Court Must Say “No” to Segregation*
GUEST COMMENTARY
By
W. B. Allen
Associate Professor of Government
Harvey Mudd College –
Claremont, California
© W. B. Allen 1978
It will come as a complete shock to
most Americans to learn that the U. S. Supreme Court has never handed down a
simple “NO” to segregation!
Ever since the court’s decision in Brown
v. Bd. of Education in 1954, it has been popularly held that segregation
itself was outlawed. But that is a
mistake.
And much of the wonder about the
court’s approaching decision in the case, The Regents of the University of
California v. Allan Bakke, is based on our failure to recognize or admit
that segregation itself was never outlawed.
When one reads through the massive
files of the Bakke case—beginning with his ultimately successful bid in
California courts to be admitted to medical school without regard to race,
creed, color, or sex—the most striking fact is that hundreds of learned lawyers
and jurists have found thousands of indirect ways to deny or affirm this one,
simple principle: segregation is wrong.
The consequence is that citizens generally believe the Bakke case
to be about almost everything but the legality of segregation.
The Supreme Court seems to be aware
of the problem: How do we say “NO” once and for all to segregation, without
spawning endless social political struggles on the part of people with
established power and a vested interest in keeping the power to segregate?
The problem begins with the very
first Supreme Court case that made the power to segregate a matter of
Constitutional law. The case as Plessy
v. Ferguson—the very case which wrote the rule, “separate but equal.”
Under the notion that where true
equality was maintained there was no violation of human rights in the separation
of races, the nation’s courts set about trying to find true equality. This, of course, required the power of
government both to define equality and to enforce separation. Because, in theory, equality was preserved,
no rights were thought to be lost.
When the Warren Court struck down
school segregation in 1954, it did not strike down the theory. It simply argued that, in practice, equality
could not be achieved by separation. But it accepted the notion of the power of
government as a tool for creating equality.
The American people were left with the same power, under the condition
that it could only be used—if used at all—to integrate.
One element of Plessy v. Ferguson
stands out far more important than the theory of “separate but equal.” That is Justice Harlan’s dissent, which
urged that the government had no power as such to decide how citizens would be
equal. Harlan coined the phrase
oft-repeated since, “The Constitution is color-blind.” He meant that what was important for the
citizen was not his status relative to others but the absolute guarantee of his
right equally only if no citizens were subject to being singled out by
government to live one way or the other.
When one studies these issues he has
to be struck by a great peculiarity of American law—perhaps the greatest. It is peculiar that the Harlan dissent, in
practice, has become the law of the land without ever being expressly declared
so in over 80 years! It is not unusual
for a dissenting opinion later to be majority opinion in the court.

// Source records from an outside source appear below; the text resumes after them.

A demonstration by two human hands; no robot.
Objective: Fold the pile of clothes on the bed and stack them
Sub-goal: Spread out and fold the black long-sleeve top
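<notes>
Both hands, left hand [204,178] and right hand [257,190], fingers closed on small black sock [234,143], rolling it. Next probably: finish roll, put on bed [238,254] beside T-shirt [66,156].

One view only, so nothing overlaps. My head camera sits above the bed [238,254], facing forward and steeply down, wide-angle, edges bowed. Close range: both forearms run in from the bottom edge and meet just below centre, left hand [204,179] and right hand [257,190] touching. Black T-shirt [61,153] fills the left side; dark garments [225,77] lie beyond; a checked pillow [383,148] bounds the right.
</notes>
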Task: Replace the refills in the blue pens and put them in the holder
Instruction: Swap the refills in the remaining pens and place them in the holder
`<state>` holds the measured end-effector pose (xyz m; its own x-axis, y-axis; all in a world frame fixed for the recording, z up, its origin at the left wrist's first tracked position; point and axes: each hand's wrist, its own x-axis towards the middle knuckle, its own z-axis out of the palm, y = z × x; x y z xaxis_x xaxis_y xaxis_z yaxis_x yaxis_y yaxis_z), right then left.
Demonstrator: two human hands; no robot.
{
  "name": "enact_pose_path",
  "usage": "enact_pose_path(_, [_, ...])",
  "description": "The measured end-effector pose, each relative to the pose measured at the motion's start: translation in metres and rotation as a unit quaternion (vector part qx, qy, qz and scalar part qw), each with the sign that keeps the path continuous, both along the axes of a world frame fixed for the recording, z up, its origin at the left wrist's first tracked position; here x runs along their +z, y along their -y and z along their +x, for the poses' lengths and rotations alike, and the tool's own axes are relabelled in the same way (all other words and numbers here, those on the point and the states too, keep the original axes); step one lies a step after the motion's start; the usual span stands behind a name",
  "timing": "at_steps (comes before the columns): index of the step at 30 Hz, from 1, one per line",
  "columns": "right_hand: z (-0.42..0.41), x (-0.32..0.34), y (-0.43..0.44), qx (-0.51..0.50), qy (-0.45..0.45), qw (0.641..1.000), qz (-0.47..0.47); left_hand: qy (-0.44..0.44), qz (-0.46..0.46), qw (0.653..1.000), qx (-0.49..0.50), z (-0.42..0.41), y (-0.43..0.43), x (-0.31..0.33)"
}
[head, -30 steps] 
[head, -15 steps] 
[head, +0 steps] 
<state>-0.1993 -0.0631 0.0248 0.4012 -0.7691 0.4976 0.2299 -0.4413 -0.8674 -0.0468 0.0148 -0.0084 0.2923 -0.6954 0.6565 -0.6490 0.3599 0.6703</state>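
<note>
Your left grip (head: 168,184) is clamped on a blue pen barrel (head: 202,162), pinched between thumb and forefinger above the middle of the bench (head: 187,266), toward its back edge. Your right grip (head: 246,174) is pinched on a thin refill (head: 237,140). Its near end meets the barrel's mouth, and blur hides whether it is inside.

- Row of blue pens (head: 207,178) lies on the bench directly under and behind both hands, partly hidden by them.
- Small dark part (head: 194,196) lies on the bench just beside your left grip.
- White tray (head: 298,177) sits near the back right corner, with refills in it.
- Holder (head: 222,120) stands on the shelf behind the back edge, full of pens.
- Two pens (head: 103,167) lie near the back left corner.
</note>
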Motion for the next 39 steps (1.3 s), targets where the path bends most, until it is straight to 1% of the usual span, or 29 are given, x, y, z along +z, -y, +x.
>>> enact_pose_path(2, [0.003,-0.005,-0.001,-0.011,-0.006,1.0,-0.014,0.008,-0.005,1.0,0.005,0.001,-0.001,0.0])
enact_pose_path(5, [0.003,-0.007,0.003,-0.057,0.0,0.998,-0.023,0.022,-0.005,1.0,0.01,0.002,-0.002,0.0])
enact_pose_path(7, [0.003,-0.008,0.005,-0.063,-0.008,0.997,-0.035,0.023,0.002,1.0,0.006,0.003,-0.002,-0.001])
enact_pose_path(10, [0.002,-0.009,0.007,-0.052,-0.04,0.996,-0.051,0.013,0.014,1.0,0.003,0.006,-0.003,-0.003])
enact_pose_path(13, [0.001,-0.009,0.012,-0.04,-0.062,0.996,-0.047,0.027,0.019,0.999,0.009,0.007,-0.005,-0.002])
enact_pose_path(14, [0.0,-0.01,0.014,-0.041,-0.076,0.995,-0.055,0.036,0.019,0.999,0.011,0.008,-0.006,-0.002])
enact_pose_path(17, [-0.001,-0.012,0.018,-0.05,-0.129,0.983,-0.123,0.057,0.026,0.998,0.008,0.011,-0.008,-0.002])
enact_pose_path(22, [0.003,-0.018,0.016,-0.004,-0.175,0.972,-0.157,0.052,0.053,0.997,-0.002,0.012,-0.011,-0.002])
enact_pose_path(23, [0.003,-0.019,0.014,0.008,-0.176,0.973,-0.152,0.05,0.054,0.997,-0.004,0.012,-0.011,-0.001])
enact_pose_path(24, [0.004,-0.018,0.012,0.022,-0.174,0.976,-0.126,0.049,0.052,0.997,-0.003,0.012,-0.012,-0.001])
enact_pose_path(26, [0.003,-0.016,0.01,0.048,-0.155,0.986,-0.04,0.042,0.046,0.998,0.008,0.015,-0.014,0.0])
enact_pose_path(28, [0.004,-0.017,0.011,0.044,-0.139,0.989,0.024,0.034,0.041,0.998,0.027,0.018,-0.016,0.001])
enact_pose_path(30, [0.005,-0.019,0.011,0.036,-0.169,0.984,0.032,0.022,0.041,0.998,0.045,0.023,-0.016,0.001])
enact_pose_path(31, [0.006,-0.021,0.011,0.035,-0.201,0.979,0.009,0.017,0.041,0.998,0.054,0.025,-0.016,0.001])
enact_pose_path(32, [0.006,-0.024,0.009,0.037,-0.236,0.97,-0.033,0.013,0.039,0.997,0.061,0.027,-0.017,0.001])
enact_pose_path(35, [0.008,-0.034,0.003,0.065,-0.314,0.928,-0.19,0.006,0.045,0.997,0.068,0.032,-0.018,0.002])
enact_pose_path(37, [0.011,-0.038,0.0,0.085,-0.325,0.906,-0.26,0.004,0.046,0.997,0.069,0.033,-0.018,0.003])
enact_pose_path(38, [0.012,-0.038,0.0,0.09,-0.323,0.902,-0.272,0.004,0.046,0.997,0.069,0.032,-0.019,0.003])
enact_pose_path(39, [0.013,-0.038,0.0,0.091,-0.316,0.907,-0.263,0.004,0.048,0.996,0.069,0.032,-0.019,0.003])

Most students of the court remember
the miraculous changes of the court during the New Deal. Perhaps the best examples of dissent setting
the pace of the future are the dissents of Justice Homes in the freedom of
speech cases Abram v. United States and Gitlow v. New York in
1919 and 1925. These dissents developed
the famous “clear and present danger” test for dealing with subversive
activity. They became the declared “law
of the land,” however, within only a few years of those cases.
Harlan’s dissent—“the Constitution
is color-blind”—has perhaps been the most frequently quoted of any dissenting
opinion of the court. To citizens,
lawyers, and judges alike it fully expressed the purpose and character of the
American constitution. Still, no court
has formally made it the “law of the land.”
This is the fact which explains the
odd situation of the State of California dragging a private citizen to court
and demanding the right and power to discriminate against him on the basis of
his color. As much as all desire a
color-free society, the temptation to use this awesome power is apparently just
too great for states to give it up voluntarily and without resistance.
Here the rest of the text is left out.